Article 4- Interpretation

(a)            The terms used in this Contract have the meanings assigned to them in the Law, Regulation, and other relevant legislation.

(b)            This Contract shall be interpreted in compliance with the Law, Regulation, and other relevant legislation.

(c)            This Contract cannot be interpreted in a manner that conflicts with the rights and obligations provided in the Law, Regulation, and other relevant legislation.

Article 5- Conflict Rule

In case of any conflict between the provisions of this Contract and the provisions of other relevant contracts existing at the time of acceptance of this Contract or coming into force thereafter, the provisions of this Contract shall prevail.

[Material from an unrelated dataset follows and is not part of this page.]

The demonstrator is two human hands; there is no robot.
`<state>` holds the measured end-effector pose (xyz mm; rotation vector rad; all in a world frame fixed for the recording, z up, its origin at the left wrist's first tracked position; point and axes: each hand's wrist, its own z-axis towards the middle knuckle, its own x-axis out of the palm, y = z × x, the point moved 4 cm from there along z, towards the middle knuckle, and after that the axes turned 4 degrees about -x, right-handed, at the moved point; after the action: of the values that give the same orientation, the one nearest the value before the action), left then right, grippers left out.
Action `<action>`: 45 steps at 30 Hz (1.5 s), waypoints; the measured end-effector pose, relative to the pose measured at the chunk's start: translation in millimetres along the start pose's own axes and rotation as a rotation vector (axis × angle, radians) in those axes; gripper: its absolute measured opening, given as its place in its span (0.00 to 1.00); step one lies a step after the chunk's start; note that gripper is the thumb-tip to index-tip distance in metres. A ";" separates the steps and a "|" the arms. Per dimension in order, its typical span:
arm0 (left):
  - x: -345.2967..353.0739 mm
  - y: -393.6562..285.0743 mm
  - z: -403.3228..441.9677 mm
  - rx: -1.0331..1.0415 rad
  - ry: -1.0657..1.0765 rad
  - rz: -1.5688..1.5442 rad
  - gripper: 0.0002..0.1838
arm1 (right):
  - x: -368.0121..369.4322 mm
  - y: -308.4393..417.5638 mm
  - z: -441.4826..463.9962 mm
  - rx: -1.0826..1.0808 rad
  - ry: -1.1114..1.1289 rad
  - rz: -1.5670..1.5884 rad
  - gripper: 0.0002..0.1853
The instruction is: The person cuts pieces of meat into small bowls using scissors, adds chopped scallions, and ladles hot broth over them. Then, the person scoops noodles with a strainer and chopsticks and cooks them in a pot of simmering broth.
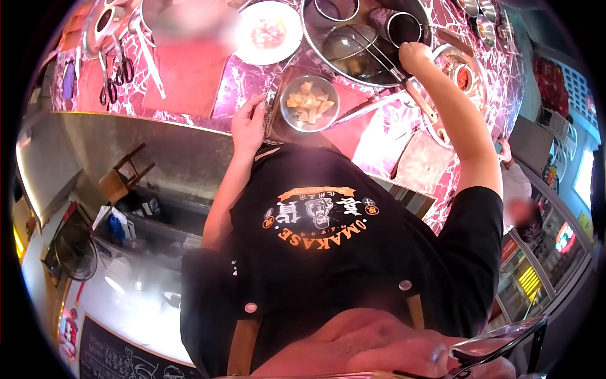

Article 6- Details of the Transfer

The categories of personal data to be transferred, the legal basis for the transfer, and the purpose(s) of the transfer, among other details, are specified in Annex I.

SECTION TWO 
Obligations of the Parties

Article 7- Safeguards for the Protection of Personal Data

The data exporter undertakes to use reasonable efforts to ensure that the data importer is capable of fulfilling its obligations under this Contract by taking appropriate technical and administrative measures.

Article 7.1- Instructions

(a)            The data exporter processes personal data only according to the instructions of the data importer, who acts as the data controller.

(b)            The data exporter shall inform the data importer immediately if it is unable to comply with these instructions, including when the instructions violate the Law, Regulation, or other relevant legislation.

(c)            The data importer shall avoid any actions that would prevent the data exporter from fulfilling its obligations under the Law, including cooperation with the Personal Data Protection Authority (hereinafter referred to as the "Authority").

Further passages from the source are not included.